Libraries give us pre-written code to solve common tasks.
* Pre-written
* Pre-tested
* Often faster

NumPy is the first library we will use for these common tasks.

Script:
* Next, we will look at using libraries like NumPy and Pandas to perform these calculations.
* Libraries are programming resources that have code that is already written for common tasks.
* They save us time writing the same code over and over again from scratch, or copy pasting from previous projects.
* The libraries that we recommend in this program have been developed over many years and have been thoroughly tested and usually are significantly faster than code you would quickly write.
* That is especially the case when you start working with larger data sets.

Script:
* We will start with the NumPy library.
* We make the NumPy library accessible to our code with an import statement.

In [None]:
import numpy as np

Script:
* In this import statement, we imported the NumPy library with the alias `np`.
* You can think of this as a short nickname since we will be referencing the NumPy library a lot.
* Most code examples on the internet will use `np` instead of spelling out NumPy all the time.
* The NumPy library is focused on array operations.
* We can convert the `X` variable easily as follows.
* Here is the `X` variable that we made before.

In [None]:
X

[1, 2, 3, 4, 5]

Script:
* And here is the `X` variable converted for use with NumPy.

In [None]:
X_np = np.array(X)

In [None]:
X_np

array([1, 2, 3, 4, 5])

Script:
* Normally we would just replace `X` with the NumPy version, but I am keeping them separate to emphasize which version we are using here.
* Once we have a NumPy version of `X`, we can call its `mean` method to calculate the mean.

In [None]:
X_np.mean()

np.float64(3.0)

Script:
* NumPy also has another function `np.mean` that does the same calculation if you pass in an array.

In [None]:
np.mean(X_np)

np.float64(3.0)

Script:
* An advantage of `np.mean` is that it will automatically convert its input to the NumPy version as needed.
* So we can call it on the original version of `X`.

In [None]:
np.mean(X)

np.float64(3.0)

Script:
* Many NumPy functions have two versions like this for convenience.
* If you are calculating a lot with the same data, you should convert the data to NumPy once and work with that version.
* But you do not need to worry about those details yet.
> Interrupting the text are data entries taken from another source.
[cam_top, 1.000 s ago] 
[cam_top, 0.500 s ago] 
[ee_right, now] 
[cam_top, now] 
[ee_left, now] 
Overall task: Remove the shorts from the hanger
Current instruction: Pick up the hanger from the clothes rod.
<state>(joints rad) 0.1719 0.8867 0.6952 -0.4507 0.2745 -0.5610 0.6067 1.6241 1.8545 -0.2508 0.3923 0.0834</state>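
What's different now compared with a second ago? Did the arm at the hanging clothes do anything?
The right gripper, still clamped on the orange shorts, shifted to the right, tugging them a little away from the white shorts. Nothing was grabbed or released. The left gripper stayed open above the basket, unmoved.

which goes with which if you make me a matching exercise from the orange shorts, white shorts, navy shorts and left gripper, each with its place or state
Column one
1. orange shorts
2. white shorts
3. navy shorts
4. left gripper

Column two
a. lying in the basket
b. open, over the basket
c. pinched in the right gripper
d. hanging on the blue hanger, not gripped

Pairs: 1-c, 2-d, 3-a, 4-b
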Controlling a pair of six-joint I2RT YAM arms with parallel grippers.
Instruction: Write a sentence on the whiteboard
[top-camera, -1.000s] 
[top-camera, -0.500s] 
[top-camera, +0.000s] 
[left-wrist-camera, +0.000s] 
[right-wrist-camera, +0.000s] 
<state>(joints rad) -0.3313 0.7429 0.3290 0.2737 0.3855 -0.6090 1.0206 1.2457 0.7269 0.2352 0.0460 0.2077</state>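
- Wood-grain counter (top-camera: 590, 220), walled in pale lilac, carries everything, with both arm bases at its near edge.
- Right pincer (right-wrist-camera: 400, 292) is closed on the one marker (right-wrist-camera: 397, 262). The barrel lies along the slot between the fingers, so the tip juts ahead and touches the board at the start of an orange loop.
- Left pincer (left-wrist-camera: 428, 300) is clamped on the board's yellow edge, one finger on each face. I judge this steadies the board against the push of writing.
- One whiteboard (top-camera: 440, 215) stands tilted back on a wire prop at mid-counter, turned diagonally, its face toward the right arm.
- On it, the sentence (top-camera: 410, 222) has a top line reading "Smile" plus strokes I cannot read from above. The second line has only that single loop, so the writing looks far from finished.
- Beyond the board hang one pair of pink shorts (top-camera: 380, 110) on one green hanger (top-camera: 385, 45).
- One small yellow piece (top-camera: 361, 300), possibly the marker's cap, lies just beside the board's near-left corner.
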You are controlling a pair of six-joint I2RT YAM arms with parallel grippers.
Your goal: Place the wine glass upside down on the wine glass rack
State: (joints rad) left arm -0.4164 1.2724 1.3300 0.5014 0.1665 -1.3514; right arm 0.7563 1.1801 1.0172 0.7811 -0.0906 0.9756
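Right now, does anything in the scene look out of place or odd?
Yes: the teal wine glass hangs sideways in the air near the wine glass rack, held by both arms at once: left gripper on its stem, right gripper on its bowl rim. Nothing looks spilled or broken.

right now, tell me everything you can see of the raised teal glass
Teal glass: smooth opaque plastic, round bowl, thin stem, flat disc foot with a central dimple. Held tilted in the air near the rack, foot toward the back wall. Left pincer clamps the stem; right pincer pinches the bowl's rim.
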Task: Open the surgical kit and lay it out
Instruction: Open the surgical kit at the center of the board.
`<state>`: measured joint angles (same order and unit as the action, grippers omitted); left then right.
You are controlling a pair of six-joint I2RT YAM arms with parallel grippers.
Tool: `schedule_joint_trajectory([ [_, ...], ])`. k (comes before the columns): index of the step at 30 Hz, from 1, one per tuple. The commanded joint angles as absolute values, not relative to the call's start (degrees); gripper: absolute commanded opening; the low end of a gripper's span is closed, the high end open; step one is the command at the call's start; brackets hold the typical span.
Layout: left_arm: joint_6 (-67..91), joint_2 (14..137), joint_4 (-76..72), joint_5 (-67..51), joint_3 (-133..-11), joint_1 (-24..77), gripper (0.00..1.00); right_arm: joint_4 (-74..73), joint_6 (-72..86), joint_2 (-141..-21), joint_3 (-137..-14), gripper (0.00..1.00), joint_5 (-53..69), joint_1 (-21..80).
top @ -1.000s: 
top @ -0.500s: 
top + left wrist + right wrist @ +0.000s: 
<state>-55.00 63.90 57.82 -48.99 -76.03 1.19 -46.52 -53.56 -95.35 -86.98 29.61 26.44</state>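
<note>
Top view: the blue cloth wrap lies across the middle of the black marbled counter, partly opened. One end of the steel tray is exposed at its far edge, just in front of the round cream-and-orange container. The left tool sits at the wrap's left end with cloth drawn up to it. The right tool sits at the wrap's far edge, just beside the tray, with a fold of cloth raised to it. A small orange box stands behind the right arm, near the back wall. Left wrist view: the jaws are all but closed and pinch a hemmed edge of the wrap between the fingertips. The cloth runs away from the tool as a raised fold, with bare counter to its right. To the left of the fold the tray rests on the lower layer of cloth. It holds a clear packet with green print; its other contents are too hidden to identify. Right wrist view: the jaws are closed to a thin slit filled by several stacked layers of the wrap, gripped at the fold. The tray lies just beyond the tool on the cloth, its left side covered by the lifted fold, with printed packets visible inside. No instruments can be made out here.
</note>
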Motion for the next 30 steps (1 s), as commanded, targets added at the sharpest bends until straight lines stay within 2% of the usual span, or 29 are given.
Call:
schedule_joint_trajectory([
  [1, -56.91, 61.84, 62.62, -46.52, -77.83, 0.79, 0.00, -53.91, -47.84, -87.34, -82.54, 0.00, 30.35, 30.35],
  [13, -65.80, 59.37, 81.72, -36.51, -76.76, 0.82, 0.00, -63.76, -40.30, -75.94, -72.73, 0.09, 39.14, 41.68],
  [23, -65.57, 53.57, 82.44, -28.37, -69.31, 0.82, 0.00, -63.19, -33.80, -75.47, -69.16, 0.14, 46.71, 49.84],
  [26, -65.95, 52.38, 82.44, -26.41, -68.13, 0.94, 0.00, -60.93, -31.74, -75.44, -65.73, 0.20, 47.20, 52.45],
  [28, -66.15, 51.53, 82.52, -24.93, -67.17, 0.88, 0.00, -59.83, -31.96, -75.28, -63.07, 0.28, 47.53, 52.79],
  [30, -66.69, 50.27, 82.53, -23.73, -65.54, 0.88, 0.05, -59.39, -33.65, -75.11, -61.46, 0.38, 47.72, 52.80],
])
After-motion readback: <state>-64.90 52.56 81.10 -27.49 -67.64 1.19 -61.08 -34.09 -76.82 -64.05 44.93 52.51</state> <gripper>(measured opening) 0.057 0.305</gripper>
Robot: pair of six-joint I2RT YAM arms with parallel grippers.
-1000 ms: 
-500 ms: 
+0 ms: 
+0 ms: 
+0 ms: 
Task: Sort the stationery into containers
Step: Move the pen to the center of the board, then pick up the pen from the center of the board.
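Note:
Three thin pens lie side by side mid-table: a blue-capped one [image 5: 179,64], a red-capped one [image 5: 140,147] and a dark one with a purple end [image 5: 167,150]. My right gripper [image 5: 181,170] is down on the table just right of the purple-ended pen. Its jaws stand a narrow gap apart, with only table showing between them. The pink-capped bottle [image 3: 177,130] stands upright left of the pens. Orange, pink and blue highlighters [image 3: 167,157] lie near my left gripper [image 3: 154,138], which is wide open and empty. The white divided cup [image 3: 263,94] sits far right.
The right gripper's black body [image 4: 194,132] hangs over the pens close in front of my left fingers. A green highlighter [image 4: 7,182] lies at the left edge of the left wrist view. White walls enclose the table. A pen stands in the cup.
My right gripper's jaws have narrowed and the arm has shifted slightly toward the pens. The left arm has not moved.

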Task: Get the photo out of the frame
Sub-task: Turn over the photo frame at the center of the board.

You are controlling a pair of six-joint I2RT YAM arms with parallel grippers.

## Using Pandas to Calculate the Mean

* pandas is a library for data management and visualization.
* Will use pandas to load data in mod 1.
* More advanced pandas usage in mod 2.

Script:
* The next library that we will look at now is called pandas.
* Pandas is a library that makes loading and analyzing data easy.
* A common usage pattern is using pandas to load a data file, and then immediately running lots of statistics with pandas.

Script:
* Like with NumPy, we need to import the pandas module to access it within our Python code.
* Pandas is usually imported with the alias pd.

In [None]:
import pandas as pd

Script:
* Usually we would load a file next.
* To continue the previous example, I will manually make a pandas data frame object with the previous data.
* You do not need to remember how to do this yet.

In [None]:
X_pd = pd.DataFrame(data={"X": X})

In [None]:
X_pd

Unnamed: 0,X
0,1
1,2
2,3
3,4
4,5


Script:
* Now we have a pandas data frame, their version of a data set, with one column called X.
* Taking the mean of data frame is simple, just like with NumPy.

In [None]:
X_pd.mean()

Unnamed: 0,0
X,3.0


Script:
* If there were more columns of data, we would get the average of each column separately.
* If we wanted, we could also use the NumPy `np.mean` function on this data frame.

In [None]:
np.mean(X_pd)

np.float64(3.0)

Script:
* Pandas and NumPy are designed to work together well.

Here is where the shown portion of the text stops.